Output the listing word for word, minus images.
........
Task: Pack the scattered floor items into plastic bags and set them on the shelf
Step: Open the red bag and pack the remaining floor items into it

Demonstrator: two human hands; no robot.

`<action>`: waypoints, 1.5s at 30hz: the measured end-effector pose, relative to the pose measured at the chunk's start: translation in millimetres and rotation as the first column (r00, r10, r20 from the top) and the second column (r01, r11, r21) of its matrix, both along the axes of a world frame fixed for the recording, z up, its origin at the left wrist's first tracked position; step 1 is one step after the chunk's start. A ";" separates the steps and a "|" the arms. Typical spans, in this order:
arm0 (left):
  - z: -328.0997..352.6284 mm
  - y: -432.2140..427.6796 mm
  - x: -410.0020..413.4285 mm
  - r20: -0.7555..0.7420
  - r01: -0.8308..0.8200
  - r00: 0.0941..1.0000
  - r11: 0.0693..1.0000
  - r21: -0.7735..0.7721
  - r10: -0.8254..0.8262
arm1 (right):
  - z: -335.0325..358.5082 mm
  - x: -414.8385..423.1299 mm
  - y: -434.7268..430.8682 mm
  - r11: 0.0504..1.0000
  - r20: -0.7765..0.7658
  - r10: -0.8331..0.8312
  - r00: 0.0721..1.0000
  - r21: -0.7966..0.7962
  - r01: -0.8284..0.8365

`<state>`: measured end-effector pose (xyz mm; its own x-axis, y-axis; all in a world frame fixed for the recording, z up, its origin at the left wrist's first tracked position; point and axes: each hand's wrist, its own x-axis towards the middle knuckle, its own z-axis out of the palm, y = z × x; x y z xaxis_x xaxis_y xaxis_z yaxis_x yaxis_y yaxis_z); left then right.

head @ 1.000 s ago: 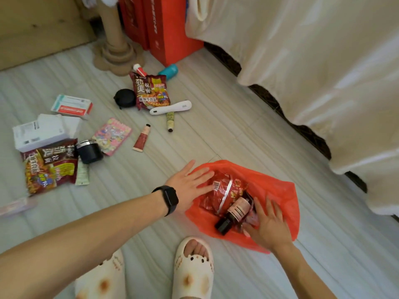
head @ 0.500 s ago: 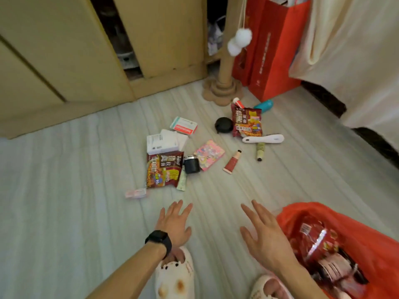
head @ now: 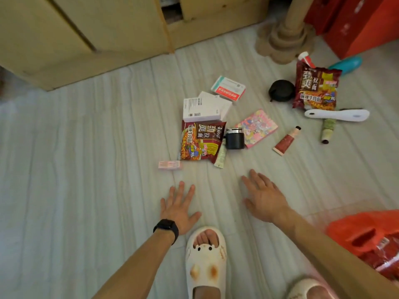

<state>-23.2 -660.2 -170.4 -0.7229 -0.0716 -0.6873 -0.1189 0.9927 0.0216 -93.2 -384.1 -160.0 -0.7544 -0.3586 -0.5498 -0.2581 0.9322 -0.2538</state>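
Both hands hover empty over the pale floor, fingers spread: my left hand (head: 179, 207) with a black watch, my right hand (head: 264, 196) beside it. Just beyond them lie a dark red noodle packet (head: 199, 141), a small pink pack (head: 169, 164), a pale green tube (head: 221, 155), a black jar (head: 235, 139), white boxes (head: 204, 107), a pink card pack (head: 257, 127) and a red tube (head: 286, 140). Farther right lie a second noodle packet (head: 316, 88), a white brush (head: 336, 115) and a black round case (head: 281, 90). The orange plastic bag (head: 364, 231), holding packed goods, sits at the lower right.
A wooden cabinet (head: 86, 33) with a gap between its doors runs along the back. A wooden post base (head: 285, 39) and red paper bags (head: 356, 24) stand at the back right. My feet in white slippers (head: 206, 262) are at the bottom, near the orange bag.
Both hands left the orange bag and now hover spread over the floor. The view swung left and closer to the scattered items, so the bag slid to the lower right.
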 end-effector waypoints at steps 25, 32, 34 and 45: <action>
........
(SOLUTION TO THE PROBLEM):
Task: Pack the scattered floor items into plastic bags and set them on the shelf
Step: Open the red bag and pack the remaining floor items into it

Demonstrator: two human hands; no robot.

`<action>`: waypoints, 1.5s at 30hz: the measured end-effector pose, relative to the pose measured at the chunk's start: translation in millimetres and rotation as the first column (r00, r10, r20 from the top) and the second column (r01, r11, r21) of its matrix, both along the axes of a world frame fixed for the recording, z up, its origin at the left wrist's first tracked position; step 1 is one step after the chunk's start. A ";" separates the steps and a "|" the arms. Typical spans, in this order:
arm0 (left):
  - z: -328.0997..352.6284 mm
  - y: -432.2140..427.6796 mm
  - x: -410.0020..413.4285 mm
  - r20: -0.7555..0.7420
  - r01: -0.8308..0.8200
  - r00: 0.0941..1.0000
  - r11: 0.0693..1.0000
  - r21: -0.7735..0.7721
  - r10: -0.8254..0.8262
arm1 (right):
  - z: -335.0325..358.5082 mm
  - x: -414.8385..423.1299 mm
  - y: -434.7268..430.8682 mm
  - r11: 0.0504..1.0000
  - r20: -0.7765..0.7658
  - r10: -0.8331..0.8312
  - r00: 0.0721..1.0000
  - r21: -0.7966..0.7962
  - r01: -0.8284..0.8365

`<state>`: measured end-effector pose (xyz mm; its own x-axis, y-axis; all in a world frame fixed for the recording, z up, its origin at the left wrist's first tracked position; point and axes: each hand's wrist, its own x-axis towards the middle knuckle, its own z-axis out of the palm, y = z × x; x y z xaxis_x xaxis_y xaxis_z yaxis_x yaxis_y yaxis_z); left then right.

head @ 1.000 s ago: 
head @ 0.500 s ago: 
head @ now: 

<state>-23.2 -660.2 -170.4 -0.7229 -0.0716 -0.6873 -0.1189 0.9927 0.0216 -93.2 -384.1 -160.0 -0.7544 -0.3586 -0.5498 -0.2581 0.9322 -0.2538</state>
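Both hands hover empty over the pale floor, fingers spread: my left hand (head: 179, 207) with a black watch, my right hand (head: 264, 196) beside it. Just beyond them lie a dark red noodle packet (head: 199, 141), a small pink pack (head: 169, 164), a pale green tube (head: 221, 155), a black jar (head: 235, 139), white boxes (head: 204, 107), a pink card pack (head: 257, 127) and a red tube (head: 286, 140). Farther right lie a second noodle packet (head: 316, 88), a white brush (head: 336, 115) and a black round case (head: 281, 90). The orange plastic bag (head: 364, 231), holding packed goods, sits at the lower right.
A wooden cabinet (head: 86, 33) with a gap between its doors runs along the back. A wooden post base (head: 285, 39) and red paper bags (head: 356, 24) stand at the back right. My feet in white slippers (head: 206, 262) are at the bottom, near the orange bag.
Both hands left the orange bag and now hover spread over the floor. The view swung left and closer to the scattered items, so the bag slid to the lower right.
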 end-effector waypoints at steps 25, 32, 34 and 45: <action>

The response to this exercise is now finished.